In recent years, Laboe has been promoting annual oldies shows at San Bernardino’s Glen Helen Amphitheater. The final show was on Saturday October 8th, the day after Laboe’s death, and featured acts such as Peaches and Herb, Rose Royce and the SOS Band.
About 12,000 people attended Saturday’s concert, Morones said.
life on the radio
When asked in 2020 when he made his radio debut, Laboe pulled a battered union card from his wallet and pointed to the spot that said he had been a member since 1943. He was 18 at the time, a Marine recruit fresh out of high school in Los Angeles, when he was stationed on Treasure Island in San Francisco Bay and landed a job with KSAN-AM in San Francisco.
If you do the math, Laboe wasn’t just a radio DJ for 79 straight years, he’s been on the air for chunks of nine different decades.
Morones said news of Laboe’s death was kept under wraps for Saturday’s concert and also for Art Laboe Connection’s latest radio show on Sunday October 9, in part to allow fans to enjoy it once again without the sadness of his passing be able.
Plans currently under discussion would keep the Art Laboe name in the radio and concert marquees going forward, Morones said.
“We’re hoping to continue (the radio show) for the most part as it is, which is a dedicated and caller-based show,” she said. “We have archived Art’s tracks for the last seven years.
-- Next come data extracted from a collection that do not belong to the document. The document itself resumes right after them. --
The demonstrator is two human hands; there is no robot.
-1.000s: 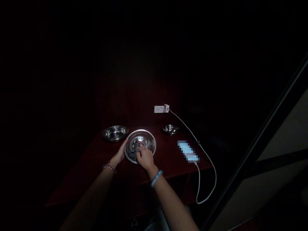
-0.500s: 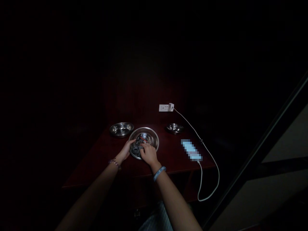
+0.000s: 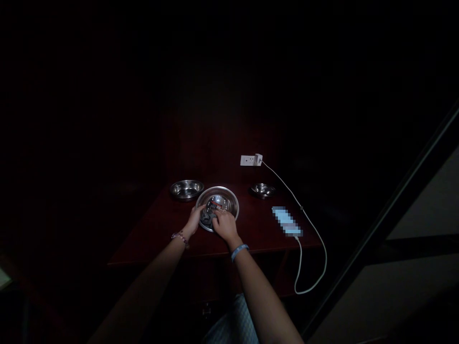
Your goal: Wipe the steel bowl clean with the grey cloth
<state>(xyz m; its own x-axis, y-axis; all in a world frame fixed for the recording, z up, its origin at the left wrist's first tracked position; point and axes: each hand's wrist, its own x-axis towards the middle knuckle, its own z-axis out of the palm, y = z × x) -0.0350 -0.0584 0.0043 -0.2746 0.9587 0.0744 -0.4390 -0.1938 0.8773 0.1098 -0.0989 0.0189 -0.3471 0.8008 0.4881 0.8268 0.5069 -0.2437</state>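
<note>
A round steel bowl (image 3: 232, 199) sits near the front of the table, tilted a little toward me. Dark grey stuff that looks like bunched cloth (image 3: 207, 217) lies inside it, with a small red-and-black label (image 3: 216, 205) on top. My left hand (image 3: 194, 220) holds the bowl's left side, its thumb reaching over the rim. Over the right front rim comes my right hand (image 3: 225, 224), fingers bent down against the grey cloth; its fingertips are partly hidden.
On the dark red table (image 3: 150, 234) stand a wide steel dish (image 3: 186, 191) at back left and a small steel bowl (image 3: 263, 191) at back right. A lit phone (image 3: 287, 221) lies at right, its white cable (image 3: 325, 263) looping past the edge to a wall socket (image 3: 247, 160).
The view has shifted slightly, moving everything a little right and up. My right fingers have shifted a little over the grey cloth; the label shows at a different angle. My left hand still holds the bowl.
</note>
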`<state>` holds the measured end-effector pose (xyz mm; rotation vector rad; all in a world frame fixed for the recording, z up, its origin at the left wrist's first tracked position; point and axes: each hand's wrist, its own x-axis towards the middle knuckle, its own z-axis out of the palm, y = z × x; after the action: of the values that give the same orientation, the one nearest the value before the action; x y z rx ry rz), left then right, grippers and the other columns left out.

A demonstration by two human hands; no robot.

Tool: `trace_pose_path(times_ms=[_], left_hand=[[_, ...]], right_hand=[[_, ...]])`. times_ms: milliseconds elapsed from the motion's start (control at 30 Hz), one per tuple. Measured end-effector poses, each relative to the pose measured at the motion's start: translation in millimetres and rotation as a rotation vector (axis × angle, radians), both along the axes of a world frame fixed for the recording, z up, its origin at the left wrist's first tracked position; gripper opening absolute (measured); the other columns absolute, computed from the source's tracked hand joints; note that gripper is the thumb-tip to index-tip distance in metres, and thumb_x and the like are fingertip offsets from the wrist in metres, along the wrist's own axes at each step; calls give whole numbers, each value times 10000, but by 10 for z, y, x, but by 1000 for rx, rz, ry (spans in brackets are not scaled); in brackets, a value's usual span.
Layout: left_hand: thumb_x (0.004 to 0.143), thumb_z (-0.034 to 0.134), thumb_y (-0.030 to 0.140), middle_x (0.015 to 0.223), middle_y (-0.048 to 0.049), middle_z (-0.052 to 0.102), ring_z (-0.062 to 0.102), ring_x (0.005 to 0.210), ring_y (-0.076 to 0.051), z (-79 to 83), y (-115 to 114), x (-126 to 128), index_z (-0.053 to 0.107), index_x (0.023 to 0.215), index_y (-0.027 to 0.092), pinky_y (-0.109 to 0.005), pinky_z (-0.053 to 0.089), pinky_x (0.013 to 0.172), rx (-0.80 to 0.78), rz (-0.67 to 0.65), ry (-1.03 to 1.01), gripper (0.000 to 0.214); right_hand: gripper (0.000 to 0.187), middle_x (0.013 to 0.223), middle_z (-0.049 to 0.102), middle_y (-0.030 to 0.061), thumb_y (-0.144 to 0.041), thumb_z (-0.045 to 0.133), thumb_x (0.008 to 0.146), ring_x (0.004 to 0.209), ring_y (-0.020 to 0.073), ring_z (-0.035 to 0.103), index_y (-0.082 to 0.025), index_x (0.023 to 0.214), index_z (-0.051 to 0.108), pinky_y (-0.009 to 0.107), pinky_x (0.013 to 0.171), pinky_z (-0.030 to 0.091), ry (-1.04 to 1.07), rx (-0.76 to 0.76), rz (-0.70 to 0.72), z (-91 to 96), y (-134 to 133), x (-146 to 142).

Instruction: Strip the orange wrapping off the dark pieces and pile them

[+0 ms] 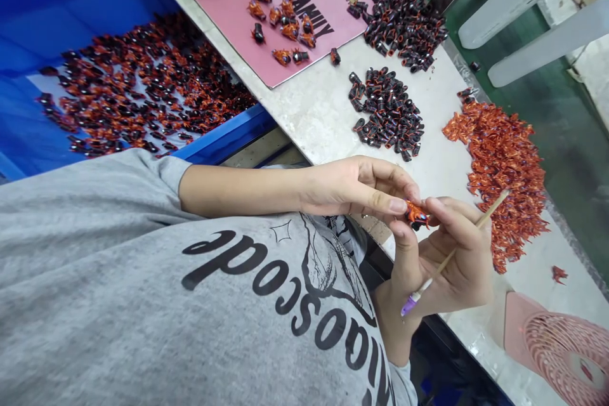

So instead of him reading dedications, we go into the archive and find traces of him talking about the music.”
During the pandemic, a second presenter, Old School Becky Lou, joined to help out on the air as Laboe’s energy waned at times, and she may also be part of an ongoing program of posthumous Laboe radio shows.
Eventually, a public memorial will be held in Laboe’s honor, Morones said.
“Art wanted a big concert to be presented, so we’re looking at something in the Los Angeles area,” she said. “Possibly El Monte because he’s had great success there in the past, although I’m not sure if there’s a place big enough there.”
longtime listeners
An hour after the news of Laboe’s death broke on his Facebook page, 17,000 had shared the post. Nearly 5,000 left comments, sharing memories, sadness and a whole lot of love for a man whose voice had filled their homes and cars and everywhere else over the decades.
“He was the voice of love,” wrote David R. Basulto. “He brought us all together.”
A few dozen comments later, Lydia Serradell predicted that Laboe would live on in the hearts of listeners. “Like the music you played you will not forget,” she wrote.
“Rest in everlasting peace Art Laboe,” wrote Martie Evans. “Sunday nights will never be the same. Thank you for all the years of wonderful music and dedication. My husband came through several times. ‘These oldies but goodies remind me of you.’”
anticipation of the end
When asked two years ago how he hoped fans would cope when he was off the air, Laboe pointed to the song he said might be his all-time favorite oldie.
“There’s a song by a group called the Skyliners and it’s called ‘Since I Don’t Have You,'” he says. “That was a song that touches my heart because there are so many people you don’t have anymore.
“And you know, that’s my favorite. Everyone has one. I have a few. But this is one of the greats.”